- [Action item]: As the answer, give every line of the records that includes the word "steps".

- [Data for processing]:
──────
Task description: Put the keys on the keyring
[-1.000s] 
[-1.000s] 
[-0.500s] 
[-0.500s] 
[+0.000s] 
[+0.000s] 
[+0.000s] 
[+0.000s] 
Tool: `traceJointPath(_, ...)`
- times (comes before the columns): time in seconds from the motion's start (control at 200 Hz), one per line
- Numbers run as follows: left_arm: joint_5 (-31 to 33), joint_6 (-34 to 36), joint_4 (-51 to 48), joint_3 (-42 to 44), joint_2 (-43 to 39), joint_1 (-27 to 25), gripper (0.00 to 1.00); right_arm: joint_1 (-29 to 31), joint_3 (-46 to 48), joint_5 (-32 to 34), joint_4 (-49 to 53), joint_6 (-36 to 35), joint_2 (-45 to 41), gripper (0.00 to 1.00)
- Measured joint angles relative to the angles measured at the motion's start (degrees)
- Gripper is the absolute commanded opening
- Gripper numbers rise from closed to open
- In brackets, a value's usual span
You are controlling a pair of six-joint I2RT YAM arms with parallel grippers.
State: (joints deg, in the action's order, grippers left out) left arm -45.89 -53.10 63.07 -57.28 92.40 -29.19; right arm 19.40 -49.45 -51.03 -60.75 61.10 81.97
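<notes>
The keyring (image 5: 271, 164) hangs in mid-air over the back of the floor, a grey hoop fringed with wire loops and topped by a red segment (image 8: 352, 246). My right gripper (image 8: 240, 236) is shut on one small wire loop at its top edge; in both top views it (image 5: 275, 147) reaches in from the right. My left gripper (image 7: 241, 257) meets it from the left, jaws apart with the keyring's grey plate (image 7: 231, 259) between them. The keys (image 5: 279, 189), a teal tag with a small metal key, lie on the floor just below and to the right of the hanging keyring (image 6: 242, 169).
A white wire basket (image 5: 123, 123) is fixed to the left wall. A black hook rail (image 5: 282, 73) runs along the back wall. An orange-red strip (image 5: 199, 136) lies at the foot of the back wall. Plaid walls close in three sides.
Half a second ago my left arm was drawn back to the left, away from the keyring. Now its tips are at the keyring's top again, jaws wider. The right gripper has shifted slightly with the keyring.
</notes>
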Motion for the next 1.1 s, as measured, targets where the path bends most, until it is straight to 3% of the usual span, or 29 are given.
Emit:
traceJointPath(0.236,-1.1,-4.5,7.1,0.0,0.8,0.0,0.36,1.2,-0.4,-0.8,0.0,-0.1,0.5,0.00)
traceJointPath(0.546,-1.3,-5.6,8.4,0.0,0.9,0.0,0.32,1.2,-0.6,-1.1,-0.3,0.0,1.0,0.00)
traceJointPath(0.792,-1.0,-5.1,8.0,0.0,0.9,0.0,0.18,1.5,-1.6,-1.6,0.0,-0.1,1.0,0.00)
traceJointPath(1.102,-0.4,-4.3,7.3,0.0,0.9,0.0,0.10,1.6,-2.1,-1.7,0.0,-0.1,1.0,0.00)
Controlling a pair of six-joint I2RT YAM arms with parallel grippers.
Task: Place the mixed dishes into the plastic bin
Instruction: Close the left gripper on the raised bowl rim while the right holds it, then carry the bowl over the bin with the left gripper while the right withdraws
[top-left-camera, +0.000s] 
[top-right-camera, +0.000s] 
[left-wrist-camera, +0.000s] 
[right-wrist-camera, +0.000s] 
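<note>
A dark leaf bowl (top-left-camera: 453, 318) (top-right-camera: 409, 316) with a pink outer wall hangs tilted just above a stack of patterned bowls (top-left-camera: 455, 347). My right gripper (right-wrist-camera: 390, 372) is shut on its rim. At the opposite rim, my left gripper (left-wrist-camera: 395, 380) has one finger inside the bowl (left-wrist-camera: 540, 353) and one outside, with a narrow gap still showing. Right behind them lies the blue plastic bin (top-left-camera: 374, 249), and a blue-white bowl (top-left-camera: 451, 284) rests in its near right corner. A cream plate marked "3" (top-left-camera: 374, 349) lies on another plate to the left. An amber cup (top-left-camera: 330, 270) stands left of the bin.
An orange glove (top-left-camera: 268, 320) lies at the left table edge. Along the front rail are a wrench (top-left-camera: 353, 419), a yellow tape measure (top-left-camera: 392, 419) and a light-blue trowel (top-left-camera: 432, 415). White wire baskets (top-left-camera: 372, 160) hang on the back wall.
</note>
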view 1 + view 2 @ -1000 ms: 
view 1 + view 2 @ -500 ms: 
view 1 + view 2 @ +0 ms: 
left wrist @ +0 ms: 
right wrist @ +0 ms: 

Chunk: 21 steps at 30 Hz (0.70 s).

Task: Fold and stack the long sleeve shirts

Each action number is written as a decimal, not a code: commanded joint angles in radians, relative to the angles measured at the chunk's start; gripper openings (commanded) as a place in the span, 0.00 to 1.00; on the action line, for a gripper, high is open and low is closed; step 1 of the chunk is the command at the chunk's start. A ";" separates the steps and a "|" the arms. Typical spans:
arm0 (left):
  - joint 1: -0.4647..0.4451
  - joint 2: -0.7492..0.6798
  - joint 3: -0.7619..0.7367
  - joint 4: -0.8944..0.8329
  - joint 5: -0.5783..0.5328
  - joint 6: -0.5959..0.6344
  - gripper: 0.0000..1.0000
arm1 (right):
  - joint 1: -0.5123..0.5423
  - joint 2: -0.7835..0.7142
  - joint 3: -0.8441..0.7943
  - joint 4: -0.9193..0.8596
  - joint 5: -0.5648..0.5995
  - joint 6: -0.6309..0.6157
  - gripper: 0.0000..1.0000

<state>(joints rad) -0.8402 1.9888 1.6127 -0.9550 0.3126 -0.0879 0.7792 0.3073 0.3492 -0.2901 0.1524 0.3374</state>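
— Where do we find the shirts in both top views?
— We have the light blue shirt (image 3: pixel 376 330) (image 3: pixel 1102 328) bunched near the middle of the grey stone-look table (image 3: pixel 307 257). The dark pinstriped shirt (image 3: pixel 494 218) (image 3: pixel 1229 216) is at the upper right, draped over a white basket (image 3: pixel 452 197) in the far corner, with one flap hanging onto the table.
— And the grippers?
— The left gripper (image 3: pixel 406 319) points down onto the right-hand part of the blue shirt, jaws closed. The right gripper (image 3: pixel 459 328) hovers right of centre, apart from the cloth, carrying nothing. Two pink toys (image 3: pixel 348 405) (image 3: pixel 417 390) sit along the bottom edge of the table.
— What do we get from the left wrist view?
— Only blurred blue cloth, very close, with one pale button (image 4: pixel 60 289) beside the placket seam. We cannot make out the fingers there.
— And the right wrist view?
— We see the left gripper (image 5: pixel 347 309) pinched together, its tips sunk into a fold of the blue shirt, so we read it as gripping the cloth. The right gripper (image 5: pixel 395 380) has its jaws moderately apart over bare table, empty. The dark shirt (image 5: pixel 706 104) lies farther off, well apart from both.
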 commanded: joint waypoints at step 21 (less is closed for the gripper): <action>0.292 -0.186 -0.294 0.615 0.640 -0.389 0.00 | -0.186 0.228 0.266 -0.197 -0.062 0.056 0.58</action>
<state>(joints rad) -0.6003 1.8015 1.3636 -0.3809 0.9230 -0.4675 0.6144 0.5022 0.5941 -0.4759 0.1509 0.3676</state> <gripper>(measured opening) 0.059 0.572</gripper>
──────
- [Written response]:
Chunk: 21 steps at 30 Hz (0.70 s).
Each action number is written as a decimal, not a code: commanded joint angles in radians, relative to the angles measured at the chunk's start; gripper openings (commanded) as a place in the span, 0.00 to 1.00; on the action line, for a gripper, high is open and low is closed; step 1 of the chunk is the command at the chunk's start. A ";" separates the steps and a "|" the arms. Typical spans:

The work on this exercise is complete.